Even still at 1 year old old he can be set off by something so little such as a sneeze, any sudden noises, waking up from a nap, gas pains, his OWN loud toot.. literally anything. We are always walking on eggshells so that we don’t make a wrong move. And he doesn’t just get startled, he will go into a full blown meltdown that can take quite a while to calm down from. I could probably count on one hand how many days he’s gone without having a major meltdown. It can be quite exhausting, to be honest. However, through tons of reading and newly acquired patience, I have learned that each baby is so unique in their own way and they all have their own temperament. I think of a baby’s temperament on a scale from mild to extreme. His just happens to be on the latter side of that scale.

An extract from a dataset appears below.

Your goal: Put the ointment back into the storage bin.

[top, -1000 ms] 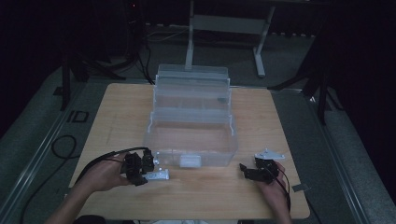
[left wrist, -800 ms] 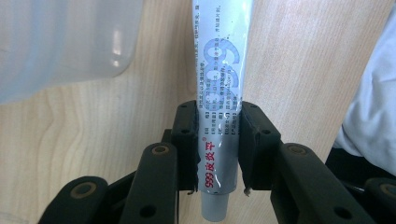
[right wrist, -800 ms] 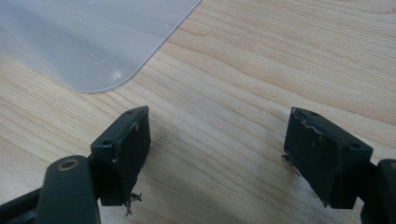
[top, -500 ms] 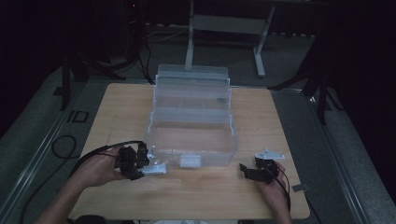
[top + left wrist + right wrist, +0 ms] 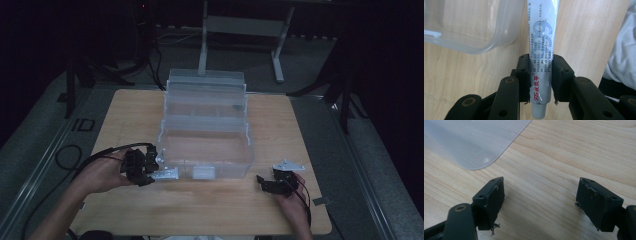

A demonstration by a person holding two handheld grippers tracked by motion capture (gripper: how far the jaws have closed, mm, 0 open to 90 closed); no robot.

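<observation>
A white ointment tube [image 5: 541, 50] with blue and red print is clamped between the pads of my left gripper [image 5: 540, 75], cap end toward the camera. In the high view the tube [image 5: 166, 174] sticks out to the right of the left gripper [image 5: 150, 172], just off the front left corner of the clear tiered plastic box [image 5: 205, 135]. My right gripper [image 5: 264, 183] rests on the table near the box's front right corner. Its jaws [image 5: 540, 200] stand wide open over bare wood with nothing between them.
The wooden table [image 5: 125, 115] holds the clear box at its middle. A corner of the box [image 5: 474, 27] lies left of the tube, and a box corner [image 5: 474, 142] lies ahead of the right gripper. White cloth [image 5: 624, 57] shows at the table edge.
My left gripper has lifted off the table with the tube and shifted slightly up and toward the box corner. The right gripper has stayed put.
</observation>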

We have learned how to respond better to his meltdowns now instead of just brushing them off and trying to throw toys in his face. That just doesn’t work for him. Instead, we have started to try the “respectful parenting” approach. We will sit with him on the couch or walk around with him and try to relax with him while he cries and we have replaced saying “It’s okay. It’s no big deal” with “I’m sorry baby. I know you’re not happy about..blank. I’m here for you”. Even though he doesn’t truly understand what we’re saying, it seems to work better and it’s great practice for us in the future once he does understand us. Also, by saying these things outloud it helps to calm me as well which obviously only helps him.
After all, who are we to tell someone else that their feelings aren’t a big deal. By saying it’s not a big deal, we’re actually invalidating their feelings and down the road it could lead to them suppressing their emotions or even worse not feeling like they can confide in us as parents. I know I personally don’t love it when I’m upset and someone tells me to calm down or that I’m overreacting. It only fires me up even more. Babies are still humans with human emotions and they’re allowed to feel them and express them however they need to.
While some days can be tough living with a “high needs” baby, it has taught me so dang much about myself and other people. Because of him, I have gained so much patience and perspective. It was so easy to get frustrated in those moments but by taking this respectful approach it has even helped us become calmer during the tough times and in turn he is able to calm down faster.
Don’t let me fool you..We still have lots and lots of meltdowns. We still can get very frustrated. We’re still learning him and learning how to be the best parents we can be for him. But he will always know how much we love him and that he can find comfort and support in our arms. At the end of the day that is all that truly matters.